A 40-year-old mother in Tanah Merah has been killed, allegedly by her husband, in a tragedy that mirrors countless others.
Her death did not begin with a knife. It began much earlier, in the shadows of fear, control, and sometimes digital intrusion.
When abuse follows women from their homes into their phones through tracking apps, surveillance, threatening messages, and coercive demands, technology-facilitated abuse becomes the earliest warning sign of femicide, a warning this country still refuses to take seriously.
This killing is not sudden. It is the final chapter of a story written long before the last blow. And as Islam reminds us through the principle la darar wa la dirar (no harm and no reciprocating harm), our institutions must act long before a woman’s name appears in the headlines.
Malaysia has a pattern. We just refuse to name it.
Between January and August 2024, Malaysian media recorded 17 femicide cases, about two women killed every month, according to the Women’s Aid Organisation’s (WAO) monitoring. Around 60 percent were murdered by current or former intimate partners.
In July 2024, 25-year-old Nur Farah Kartini Abdullah was found murdered in Hulu Selangor. In August, 10-year-old Nuraina Humaira Rosli was discovered in a swamp in Perak. Her death reflects how girls, too, are vulnerable in a society that minimises gendered harm.
In the same year, in Sabak Bernam, a young pregnant woman was killed by her boyfriend in a case that drew nationwide grief. The High Court has since found him guilty. And now, on Dec 1, another woman in Tanah Merah has been added to the list.
Each of these women had dreams, families, and futures, and every one of their deaths was preventable.

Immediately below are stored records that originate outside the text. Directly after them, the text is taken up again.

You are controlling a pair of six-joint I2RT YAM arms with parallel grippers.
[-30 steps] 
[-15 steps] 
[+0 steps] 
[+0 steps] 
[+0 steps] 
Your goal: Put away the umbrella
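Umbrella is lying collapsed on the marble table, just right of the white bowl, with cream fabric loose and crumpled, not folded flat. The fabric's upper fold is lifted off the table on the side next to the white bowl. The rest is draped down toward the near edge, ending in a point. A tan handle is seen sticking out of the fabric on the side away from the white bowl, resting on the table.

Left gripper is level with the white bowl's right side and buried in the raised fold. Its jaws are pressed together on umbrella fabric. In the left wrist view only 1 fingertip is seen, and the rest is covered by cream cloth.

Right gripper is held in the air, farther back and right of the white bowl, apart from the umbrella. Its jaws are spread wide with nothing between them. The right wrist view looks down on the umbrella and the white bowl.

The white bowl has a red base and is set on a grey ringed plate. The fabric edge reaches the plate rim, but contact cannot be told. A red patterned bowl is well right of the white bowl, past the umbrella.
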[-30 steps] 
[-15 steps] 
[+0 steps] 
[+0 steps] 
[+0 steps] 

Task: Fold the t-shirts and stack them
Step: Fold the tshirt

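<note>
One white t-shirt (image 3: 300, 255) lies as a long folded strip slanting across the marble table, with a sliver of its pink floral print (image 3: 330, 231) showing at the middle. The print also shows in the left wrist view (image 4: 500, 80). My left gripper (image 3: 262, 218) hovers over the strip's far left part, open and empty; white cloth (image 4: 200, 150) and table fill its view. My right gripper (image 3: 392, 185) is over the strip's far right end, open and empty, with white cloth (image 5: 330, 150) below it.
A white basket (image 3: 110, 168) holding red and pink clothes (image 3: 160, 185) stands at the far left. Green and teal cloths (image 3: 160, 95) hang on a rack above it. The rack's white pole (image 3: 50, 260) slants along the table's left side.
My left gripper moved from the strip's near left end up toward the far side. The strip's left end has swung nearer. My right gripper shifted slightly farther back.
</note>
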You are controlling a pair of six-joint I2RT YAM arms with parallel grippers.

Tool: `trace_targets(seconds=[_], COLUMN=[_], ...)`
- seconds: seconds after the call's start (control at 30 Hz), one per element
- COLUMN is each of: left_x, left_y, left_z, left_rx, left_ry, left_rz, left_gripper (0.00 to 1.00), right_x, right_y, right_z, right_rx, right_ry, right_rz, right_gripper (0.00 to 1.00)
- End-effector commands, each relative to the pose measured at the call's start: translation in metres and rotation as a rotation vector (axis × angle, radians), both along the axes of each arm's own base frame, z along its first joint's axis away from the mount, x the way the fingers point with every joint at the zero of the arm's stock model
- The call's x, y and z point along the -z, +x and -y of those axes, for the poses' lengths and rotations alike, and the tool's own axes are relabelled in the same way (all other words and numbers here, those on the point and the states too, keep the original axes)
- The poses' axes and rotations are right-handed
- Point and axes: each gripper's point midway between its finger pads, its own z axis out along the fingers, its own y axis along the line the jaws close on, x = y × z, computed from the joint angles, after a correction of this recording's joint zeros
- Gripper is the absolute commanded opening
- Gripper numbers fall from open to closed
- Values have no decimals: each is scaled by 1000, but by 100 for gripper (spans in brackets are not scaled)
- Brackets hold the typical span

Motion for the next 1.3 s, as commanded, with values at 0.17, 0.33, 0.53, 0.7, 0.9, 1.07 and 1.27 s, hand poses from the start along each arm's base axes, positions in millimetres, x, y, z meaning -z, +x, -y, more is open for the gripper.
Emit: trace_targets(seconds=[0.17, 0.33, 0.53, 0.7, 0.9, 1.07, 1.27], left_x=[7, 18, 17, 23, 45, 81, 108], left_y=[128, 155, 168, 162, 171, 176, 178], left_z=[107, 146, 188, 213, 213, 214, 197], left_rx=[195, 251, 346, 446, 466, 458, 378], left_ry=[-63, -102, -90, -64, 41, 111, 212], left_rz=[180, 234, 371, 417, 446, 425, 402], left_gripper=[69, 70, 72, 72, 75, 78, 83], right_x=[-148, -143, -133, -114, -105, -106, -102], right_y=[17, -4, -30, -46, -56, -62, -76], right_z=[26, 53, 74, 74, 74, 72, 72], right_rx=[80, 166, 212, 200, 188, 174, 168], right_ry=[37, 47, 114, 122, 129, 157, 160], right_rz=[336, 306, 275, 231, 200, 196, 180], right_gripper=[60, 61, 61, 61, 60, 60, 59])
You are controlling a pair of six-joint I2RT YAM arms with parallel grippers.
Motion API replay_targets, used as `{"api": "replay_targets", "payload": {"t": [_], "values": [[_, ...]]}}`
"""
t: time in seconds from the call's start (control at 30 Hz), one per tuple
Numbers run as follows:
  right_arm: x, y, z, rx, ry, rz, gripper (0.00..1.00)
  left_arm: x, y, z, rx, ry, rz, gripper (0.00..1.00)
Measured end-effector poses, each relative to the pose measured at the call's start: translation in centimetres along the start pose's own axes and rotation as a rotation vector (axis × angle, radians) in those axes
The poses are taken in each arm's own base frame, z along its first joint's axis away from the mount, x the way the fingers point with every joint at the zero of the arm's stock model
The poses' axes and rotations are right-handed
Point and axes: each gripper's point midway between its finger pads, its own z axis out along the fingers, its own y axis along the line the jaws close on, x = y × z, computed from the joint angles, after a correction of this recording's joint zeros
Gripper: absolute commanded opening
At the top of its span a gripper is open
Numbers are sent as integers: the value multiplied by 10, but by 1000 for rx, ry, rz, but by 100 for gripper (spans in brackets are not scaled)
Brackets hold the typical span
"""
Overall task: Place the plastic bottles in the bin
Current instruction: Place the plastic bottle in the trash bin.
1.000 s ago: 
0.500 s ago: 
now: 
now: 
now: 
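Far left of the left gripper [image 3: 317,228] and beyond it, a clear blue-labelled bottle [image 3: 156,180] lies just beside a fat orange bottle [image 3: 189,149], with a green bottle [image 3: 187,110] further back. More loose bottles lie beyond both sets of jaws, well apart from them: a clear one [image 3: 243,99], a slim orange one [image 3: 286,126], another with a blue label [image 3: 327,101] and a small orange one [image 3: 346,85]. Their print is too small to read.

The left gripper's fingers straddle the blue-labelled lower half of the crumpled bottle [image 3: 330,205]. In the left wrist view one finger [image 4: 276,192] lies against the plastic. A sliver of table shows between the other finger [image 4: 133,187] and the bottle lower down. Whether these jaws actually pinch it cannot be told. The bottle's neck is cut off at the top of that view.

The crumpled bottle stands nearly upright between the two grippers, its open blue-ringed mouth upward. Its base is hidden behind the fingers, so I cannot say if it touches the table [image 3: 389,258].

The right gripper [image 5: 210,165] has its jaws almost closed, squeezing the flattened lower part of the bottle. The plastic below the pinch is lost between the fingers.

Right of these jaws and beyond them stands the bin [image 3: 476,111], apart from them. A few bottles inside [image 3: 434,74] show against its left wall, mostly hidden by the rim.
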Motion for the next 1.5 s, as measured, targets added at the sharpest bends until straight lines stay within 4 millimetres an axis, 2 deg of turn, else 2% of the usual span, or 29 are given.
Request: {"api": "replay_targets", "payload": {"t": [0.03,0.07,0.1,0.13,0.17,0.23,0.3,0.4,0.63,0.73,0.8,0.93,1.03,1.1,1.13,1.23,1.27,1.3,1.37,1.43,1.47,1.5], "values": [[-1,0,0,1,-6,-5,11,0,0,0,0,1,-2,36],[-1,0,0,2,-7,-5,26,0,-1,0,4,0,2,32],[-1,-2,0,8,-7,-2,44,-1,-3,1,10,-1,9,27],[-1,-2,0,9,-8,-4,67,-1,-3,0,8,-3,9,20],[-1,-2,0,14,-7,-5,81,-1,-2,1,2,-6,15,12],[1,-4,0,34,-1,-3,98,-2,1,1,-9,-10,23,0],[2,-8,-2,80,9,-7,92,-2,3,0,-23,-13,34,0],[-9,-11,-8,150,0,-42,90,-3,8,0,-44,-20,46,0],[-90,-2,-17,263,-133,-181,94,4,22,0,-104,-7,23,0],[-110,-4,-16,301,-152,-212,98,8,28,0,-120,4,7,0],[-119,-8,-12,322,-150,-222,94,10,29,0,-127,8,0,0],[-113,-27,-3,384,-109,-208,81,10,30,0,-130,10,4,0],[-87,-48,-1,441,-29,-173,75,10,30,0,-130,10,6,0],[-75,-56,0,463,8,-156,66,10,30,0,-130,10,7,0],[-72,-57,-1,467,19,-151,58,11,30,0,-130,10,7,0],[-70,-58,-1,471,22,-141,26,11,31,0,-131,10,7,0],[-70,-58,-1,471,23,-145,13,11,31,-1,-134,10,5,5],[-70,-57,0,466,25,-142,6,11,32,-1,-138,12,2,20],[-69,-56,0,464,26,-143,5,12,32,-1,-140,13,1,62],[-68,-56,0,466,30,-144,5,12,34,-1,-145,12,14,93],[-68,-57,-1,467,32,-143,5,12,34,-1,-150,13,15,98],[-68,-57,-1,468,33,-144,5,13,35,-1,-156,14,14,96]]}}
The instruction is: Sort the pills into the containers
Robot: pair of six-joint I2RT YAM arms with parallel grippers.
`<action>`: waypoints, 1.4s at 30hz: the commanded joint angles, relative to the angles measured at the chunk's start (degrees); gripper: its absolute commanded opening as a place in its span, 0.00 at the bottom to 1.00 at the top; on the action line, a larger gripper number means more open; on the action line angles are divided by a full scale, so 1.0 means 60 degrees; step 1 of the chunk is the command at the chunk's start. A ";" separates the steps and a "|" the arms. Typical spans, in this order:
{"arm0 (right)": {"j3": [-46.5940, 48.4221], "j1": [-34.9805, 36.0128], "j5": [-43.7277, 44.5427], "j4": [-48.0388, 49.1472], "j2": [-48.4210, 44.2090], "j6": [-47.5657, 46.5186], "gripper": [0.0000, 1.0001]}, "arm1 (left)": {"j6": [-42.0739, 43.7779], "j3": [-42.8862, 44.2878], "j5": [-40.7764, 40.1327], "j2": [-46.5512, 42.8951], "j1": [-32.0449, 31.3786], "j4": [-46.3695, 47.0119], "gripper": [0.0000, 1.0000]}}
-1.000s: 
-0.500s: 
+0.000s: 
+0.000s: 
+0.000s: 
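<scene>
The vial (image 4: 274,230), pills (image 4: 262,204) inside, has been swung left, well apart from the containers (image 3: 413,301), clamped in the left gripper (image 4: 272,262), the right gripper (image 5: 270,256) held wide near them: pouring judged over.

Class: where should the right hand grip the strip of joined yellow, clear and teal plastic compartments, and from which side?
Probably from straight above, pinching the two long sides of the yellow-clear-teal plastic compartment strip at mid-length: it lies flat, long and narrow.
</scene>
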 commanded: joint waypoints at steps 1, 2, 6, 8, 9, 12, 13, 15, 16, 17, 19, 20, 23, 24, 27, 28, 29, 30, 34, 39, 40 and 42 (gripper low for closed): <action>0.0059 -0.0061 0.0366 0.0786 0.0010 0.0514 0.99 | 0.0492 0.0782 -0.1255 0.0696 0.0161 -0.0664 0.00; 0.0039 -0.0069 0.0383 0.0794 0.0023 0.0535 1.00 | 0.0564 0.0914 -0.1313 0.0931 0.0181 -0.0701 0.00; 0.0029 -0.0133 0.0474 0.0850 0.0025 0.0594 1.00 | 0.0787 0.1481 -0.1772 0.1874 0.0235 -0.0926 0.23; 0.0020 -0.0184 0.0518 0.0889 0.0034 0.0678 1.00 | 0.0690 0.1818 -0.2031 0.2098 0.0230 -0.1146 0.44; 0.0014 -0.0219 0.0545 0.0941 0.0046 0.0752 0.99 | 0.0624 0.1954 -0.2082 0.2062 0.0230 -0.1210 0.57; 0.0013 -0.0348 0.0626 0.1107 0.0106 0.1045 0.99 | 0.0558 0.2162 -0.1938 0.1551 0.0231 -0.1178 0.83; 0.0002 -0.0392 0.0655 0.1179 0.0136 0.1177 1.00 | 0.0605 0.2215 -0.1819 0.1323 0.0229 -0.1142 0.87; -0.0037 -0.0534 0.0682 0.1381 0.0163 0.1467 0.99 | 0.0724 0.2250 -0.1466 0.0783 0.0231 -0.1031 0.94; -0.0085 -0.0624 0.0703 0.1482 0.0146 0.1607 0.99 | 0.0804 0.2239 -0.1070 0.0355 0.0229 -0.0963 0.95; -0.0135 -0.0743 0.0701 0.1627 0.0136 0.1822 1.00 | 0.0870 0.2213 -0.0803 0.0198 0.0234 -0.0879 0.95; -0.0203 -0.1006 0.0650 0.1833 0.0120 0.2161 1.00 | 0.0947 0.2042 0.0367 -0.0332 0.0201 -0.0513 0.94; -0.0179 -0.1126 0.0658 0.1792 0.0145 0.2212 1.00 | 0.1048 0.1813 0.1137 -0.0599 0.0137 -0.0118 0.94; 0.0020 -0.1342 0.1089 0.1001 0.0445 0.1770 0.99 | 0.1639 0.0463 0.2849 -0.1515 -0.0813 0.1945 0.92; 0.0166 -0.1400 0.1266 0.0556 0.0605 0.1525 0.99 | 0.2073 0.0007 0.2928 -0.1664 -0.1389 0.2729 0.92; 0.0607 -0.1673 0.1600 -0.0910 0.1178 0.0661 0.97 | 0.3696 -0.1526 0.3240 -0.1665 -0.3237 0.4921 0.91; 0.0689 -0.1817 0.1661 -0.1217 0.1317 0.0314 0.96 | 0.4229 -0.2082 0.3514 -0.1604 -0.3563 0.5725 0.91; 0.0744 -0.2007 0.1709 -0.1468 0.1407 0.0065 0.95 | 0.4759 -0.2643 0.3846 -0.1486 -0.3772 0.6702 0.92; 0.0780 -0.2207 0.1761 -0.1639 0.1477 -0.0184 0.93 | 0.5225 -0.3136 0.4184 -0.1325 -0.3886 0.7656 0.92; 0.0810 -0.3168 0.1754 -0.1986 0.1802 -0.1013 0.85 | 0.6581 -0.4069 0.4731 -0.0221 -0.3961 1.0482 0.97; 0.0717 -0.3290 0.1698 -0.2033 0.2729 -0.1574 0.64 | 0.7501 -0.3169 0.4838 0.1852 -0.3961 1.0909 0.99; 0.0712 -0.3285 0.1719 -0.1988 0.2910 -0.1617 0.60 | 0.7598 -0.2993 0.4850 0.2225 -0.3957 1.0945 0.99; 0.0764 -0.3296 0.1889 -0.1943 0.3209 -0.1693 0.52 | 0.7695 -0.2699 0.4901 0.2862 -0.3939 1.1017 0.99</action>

Their stories reveal a truth we can no longer avoid: Malaysia does not treat violence against women with the urgency it demands.
We continue to ask why survivors do not “just leave.” Yet leaving is precisely when violence peaks. Abusers escalate when control slips, and survivors know they may be hunted, stalked, exposed online, or harmed at work. Many have no savings, no childcare, and nowhere safe to go.

Protection orders remain inconsistent, slow, or inaccessible outside office hours, and digital harassment often continues long after a woman has left the relationship.
Control looks like care until it turns deadly
Another part of this crisis is rarely discussed. Women are not supported in recognising early warning signs.
Coercive control often begins quietly, with monitoring disguised as care, jealousy mistaken for affection, and demands for passwords framed as trust.
Our society has never been taught to recognise these behaviours as red flags, and too many girls grow up believing control is normal.
This leaves women vulnerable long before violence becomes visible, and it leaves families, neighbours, colleagues, and even frontline officers unsure of how to intervene.

The government must take this seriously. Public education on warning signs, healthy relationships, and digital safety must be a national priority because prevention begins at the first sign of intimidation, not at the point of crisis.
Femicide begins long before the murder
Modern domestic violence rarely starts with physical assault. It begins with control, and increasingly, that control is digital.
Abusers demand passwords, track partners through GPS and ride-hailing history, monitor bank accounts, impersonate victims online, weaponise intimate images, and flood WhatsApp with threats.
These behaviours are not “marital problems.” They are coercive control, and coercive control is the architecture of femicide.
Between 2020 and September 2024, police recorded 30,228 domestic violence cases, while online crimes rose 35.5 percent. Violence no longer requires physical proximity. Technology has made control constant, quiet, and difficult to escape.
Femicide crisis
In 2024, 50,000 women and girls globally were killed by intimate partners or family members. That is one every 10 minutes.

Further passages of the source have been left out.